India is sandwiched between the heavyweight mega-hubs-The Middle Eastern trinity-Dubai, Doha and Abu Dhabi and the Asian quartets- Bangkok, Hong Kong, Kuala Lumpur and Singapore. These international hubs and their home carriers have been in the making for 20-30 years with oil money and the sub continental traffic funding the former while Asian tiger economies and Chinese growth, funding the latter. All of these have capacities above 50-100 million. A lot of silly money has been thrown on rearing the airlines to give them the scale and reach they have today. Infact, if you ask the network Planners from Emirates, such is their appetite for global dominance, they will tell you they are still not happy with the payload range of planes available to them today. For instance, they have not been able to dominate the Americas (US, Canada) to the extent possible; particularly the US/Canada West Coast remains virgin territory, as far as MEB3 are concerned. The airframe manufactures will tell you their great dilemma- on one hand, is this 1000 pound gorilla (or 3 gorillas), which is fortunately or unfortunately their largest customer today and on the other is the rest of the old world order. This 1000 pound gorilla is not shy of trumpeting its weight at the slightest of provocation, demanding aircraft designed specifically to offer payload-range solely to suit their network requirements.
But I digress from the topic I want to tackle in this note, which is reverse Hubbing.
Progressive liberalization of Indian bilateral air rights has ensured that even secondary cities like Jaipur, Lucknow, Chandigarh, Goa, Nagpur etc. are opening up to foreign carriers. Our Hubs, at Mumbai and Delhi, cannot at present handle traffic growth from these cities, and as a result, people are choosing to connect out of these International hubs outside India.

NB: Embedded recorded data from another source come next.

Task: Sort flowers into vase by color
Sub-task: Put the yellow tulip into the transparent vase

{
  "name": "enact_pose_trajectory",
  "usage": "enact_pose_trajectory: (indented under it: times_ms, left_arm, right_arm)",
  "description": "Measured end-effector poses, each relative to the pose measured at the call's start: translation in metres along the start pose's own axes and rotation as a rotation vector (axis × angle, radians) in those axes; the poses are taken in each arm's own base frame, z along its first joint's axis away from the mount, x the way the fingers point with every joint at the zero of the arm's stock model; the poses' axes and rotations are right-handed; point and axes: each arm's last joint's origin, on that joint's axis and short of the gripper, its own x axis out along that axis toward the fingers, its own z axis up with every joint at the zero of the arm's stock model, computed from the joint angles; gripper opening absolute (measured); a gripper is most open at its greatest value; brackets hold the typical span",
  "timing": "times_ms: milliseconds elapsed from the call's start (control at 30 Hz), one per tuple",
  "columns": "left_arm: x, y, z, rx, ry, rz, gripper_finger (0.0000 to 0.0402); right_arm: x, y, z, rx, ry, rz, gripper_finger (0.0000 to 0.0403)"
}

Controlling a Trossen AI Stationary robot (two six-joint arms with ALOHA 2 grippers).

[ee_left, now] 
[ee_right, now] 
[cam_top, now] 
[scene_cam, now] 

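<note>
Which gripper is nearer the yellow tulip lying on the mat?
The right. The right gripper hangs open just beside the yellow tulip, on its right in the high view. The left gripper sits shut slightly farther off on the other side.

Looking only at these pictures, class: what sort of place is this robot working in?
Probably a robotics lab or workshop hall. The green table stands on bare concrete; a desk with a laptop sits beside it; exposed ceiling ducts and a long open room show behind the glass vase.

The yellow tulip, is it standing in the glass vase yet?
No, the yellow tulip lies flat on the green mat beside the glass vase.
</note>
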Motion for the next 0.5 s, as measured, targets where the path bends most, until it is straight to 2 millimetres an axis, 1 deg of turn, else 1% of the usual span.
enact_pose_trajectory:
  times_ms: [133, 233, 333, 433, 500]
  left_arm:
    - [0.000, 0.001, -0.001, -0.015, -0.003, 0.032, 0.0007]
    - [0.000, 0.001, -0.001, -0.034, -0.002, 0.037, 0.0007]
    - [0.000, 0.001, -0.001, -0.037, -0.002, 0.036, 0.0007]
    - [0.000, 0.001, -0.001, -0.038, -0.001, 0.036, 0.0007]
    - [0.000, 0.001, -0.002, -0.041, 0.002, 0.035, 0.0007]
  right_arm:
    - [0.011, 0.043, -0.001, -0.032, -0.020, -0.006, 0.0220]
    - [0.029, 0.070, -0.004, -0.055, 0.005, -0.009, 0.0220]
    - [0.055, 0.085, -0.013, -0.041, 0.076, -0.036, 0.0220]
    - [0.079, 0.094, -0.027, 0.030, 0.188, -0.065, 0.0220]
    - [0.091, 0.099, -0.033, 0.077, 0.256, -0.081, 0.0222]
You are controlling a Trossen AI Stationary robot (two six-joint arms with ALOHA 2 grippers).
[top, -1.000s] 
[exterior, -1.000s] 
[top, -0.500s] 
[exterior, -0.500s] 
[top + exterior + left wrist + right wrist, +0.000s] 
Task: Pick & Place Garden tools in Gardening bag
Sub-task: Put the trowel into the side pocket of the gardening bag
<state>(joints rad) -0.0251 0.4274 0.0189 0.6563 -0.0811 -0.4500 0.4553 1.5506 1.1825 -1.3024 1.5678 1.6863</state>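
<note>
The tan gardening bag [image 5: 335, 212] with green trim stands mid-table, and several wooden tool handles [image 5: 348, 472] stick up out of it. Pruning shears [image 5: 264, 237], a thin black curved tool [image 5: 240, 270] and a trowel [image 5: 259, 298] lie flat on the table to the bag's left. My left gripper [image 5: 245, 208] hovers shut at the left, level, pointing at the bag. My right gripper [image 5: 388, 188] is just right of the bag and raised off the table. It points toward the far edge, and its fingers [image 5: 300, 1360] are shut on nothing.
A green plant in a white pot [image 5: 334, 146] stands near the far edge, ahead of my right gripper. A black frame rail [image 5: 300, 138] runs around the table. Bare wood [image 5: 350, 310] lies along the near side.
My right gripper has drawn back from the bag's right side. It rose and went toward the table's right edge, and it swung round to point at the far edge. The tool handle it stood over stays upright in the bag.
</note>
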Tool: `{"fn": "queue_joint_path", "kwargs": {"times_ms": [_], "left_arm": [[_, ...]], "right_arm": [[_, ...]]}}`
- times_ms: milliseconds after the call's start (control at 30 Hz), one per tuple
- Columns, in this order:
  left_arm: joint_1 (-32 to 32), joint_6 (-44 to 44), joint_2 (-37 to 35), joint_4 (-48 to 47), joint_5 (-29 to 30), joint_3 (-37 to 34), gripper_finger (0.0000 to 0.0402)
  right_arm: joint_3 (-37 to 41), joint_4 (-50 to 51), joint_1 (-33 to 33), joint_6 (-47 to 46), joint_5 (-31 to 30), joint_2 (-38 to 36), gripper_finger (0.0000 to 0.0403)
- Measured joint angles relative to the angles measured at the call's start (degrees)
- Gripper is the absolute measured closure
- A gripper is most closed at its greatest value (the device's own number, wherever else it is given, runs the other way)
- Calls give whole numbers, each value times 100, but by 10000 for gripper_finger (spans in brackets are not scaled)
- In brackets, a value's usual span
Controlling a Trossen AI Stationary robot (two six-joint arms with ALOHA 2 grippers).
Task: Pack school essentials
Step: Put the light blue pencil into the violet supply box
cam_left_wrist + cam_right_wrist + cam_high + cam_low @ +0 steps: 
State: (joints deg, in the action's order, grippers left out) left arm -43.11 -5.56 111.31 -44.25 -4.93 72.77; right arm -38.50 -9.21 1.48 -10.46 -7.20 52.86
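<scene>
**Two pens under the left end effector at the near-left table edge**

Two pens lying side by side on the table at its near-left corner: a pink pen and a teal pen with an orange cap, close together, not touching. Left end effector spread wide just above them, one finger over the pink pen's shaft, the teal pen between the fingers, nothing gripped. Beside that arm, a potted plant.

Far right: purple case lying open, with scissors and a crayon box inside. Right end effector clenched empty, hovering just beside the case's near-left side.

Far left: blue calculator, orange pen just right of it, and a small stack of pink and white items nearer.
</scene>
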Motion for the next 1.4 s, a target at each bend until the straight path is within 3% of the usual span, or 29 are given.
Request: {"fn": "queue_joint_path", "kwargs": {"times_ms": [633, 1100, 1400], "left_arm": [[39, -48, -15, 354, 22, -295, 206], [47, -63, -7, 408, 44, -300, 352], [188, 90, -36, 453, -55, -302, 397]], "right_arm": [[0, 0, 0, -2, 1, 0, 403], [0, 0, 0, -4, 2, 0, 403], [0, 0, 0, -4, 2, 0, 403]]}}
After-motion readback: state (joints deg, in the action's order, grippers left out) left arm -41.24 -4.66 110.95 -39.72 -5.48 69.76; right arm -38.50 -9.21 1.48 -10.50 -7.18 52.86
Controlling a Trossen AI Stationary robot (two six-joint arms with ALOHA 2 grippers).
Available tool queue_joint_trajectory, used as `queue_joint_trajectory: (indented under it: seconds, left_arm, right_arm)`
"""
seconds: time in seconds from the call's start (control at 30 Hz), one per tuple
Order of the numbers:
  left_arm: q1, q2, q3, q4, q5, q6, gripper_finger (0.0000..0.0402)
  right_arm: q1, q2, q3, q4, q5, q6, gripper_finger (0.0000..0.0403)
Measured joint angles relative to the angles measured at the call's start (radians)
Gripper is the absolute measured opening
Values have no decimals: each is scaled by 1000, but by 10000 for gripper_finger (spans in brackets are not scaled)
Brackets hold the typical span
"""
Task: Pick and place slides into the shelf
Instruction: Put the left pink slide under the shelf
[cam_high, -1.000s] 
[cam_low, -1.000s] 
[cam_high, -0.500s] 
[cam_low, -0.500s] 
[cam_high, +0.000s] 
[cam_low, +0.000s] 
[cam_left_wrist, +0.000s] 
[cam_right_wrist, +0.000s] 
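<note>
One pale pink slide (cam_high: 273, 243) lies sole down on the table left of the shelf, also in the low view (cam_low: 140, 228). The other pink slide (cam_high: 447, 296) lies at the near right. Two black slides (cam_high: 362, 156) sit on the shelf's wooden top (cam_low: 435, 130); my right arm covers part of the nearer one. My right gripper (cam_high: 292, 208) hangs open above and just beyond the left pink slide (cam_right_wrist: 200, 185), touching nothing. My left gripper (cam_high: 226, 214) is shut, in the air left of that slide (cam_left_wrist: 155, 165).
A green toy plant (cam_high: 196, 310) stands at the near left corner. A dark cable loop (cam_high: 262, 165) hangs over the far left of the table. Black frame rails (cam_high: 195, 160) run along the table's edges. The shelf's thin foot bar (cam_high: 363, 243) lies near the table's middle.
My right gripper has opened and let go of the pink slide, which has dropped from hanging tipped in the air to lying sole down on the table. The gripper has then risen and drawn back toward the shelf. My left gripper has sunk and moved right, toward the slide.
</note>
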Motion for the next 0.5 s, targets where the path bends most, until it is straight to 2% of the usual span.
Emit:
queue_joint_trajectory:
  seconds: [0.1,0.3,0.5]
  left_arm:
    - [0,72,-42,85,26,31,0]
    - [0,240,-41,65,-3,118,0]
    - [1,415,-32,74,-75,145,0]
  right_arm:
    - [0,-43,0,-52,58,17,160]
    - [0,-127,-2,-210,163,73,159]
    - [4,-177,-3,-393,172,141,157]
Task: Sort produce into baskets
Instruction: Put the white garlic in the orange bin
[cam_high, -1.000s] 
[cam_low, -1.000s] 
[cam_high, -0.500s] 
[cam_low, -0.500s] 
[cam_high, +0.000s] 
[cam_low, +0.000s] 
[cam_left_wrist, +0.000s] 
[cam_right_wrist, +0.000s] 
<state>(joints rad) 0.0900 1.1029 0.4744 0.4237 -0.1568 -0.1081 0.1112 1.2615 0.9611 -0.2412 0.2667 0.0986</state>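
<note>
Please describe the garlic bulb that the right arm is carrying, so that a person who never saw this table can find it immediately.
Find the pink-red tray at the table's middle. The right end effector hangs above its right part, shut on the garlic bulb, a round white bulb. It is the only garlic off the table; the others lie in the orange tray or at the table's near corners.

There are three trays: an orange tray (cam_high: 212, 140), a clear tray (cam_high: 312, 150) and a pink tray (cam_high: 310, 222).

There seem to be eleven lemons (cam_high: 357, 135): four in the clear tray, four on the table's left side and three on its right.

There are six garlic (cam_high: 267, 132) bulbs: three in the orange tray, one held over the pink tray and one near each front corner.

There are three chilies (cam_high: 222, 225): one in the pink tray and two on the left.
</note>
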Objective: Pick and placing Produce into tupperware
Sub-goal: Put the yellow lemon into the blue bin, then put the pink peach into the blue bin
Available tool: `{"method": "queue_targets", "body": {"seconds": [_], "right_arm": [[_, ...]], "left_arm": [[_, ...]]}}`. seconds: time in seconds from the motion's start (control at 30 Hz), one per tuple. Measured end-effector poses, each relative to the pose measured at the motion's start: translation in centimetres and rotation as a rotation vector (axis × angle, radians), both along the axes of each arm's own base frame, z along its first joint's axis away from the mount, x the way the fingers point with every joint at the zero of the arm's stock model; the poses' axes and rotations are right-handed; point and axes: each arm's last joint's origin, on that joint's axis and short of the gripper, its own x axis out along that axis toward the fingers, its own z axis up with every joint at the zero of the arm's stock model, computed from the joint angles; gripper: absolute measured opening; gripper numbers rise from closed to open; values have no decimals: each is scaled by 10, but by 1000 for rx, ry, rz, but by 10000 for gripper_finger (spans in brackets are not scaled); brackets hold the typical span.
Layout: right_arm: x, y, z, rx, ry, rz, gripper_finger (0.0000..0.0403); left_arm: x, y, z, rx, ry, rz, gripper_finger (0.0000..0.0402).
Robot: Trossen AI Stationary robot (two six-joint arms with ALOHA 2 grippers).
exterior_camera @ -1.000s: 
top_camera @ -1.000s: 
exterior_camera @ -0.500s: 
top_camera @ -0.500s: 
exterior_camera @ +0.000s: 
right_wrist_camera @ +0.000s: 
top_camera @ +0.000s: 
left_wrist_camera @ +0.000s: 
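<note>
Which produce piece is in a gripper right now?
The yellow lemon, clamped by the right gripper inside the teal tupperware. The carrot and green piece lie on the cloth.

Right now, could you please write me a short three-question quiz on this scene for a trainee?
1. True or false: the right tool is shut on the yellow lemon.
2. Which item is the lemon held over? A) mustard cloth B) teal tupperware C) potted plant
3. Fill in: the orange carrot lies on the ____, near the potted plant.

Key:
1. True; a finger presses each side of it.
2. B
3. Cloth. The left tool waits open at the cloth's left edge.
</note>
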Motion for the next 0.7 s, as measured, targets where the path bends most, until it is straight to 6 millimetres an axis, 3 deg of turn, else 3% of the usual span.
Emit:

Given this scenario, does it not make sense for a carrier like Indigo or Spicejet to launch what I call 'Reverse Hubbing'? Let me explain:
Indian traffic is fragmented over 50 plus cities. India has 35 cities with over a million people that have an Airport that can handle Code C aircrafts. I talked about 7 hubs around us in Middle East and South East Asia. Multiply those number and you get 245 city-pairs. Not a small number. Multiple those by 4 daily frequencies in both directions and you get 2000 flights per day. That is not a small number either. Just as a fly Dubai, Air Asia, Tiger Air or Air Arabia can fly from their respective hubs at Dubai, KL, Singapore or Sharjah respectively to Lucknow, so can Indian carriers, as the bilateral allows that. Why not build operational bases in these 7 hubs and launch flights to all 35 Indian cities? The flight can be scheduled such that it originates at an Indian city to avoid violating the BASA, however, the operational base is used to rotate the aircraft between various city pairs. It is essentially a hub operation, but since it is outside the home country, I call it reverse hubbing. Very similar to what Ryan Air does, but EU is one single market, unlike the above.
Instead of resisting the liberalization therefore, Indian LCC carriers may in fact want to hasten it and even ask for open skies. In the end, an Indian carrier will know the Indian market better than foreign competitors and thus must prevail over them, eventually. The trick is to get the scale as fast as possible.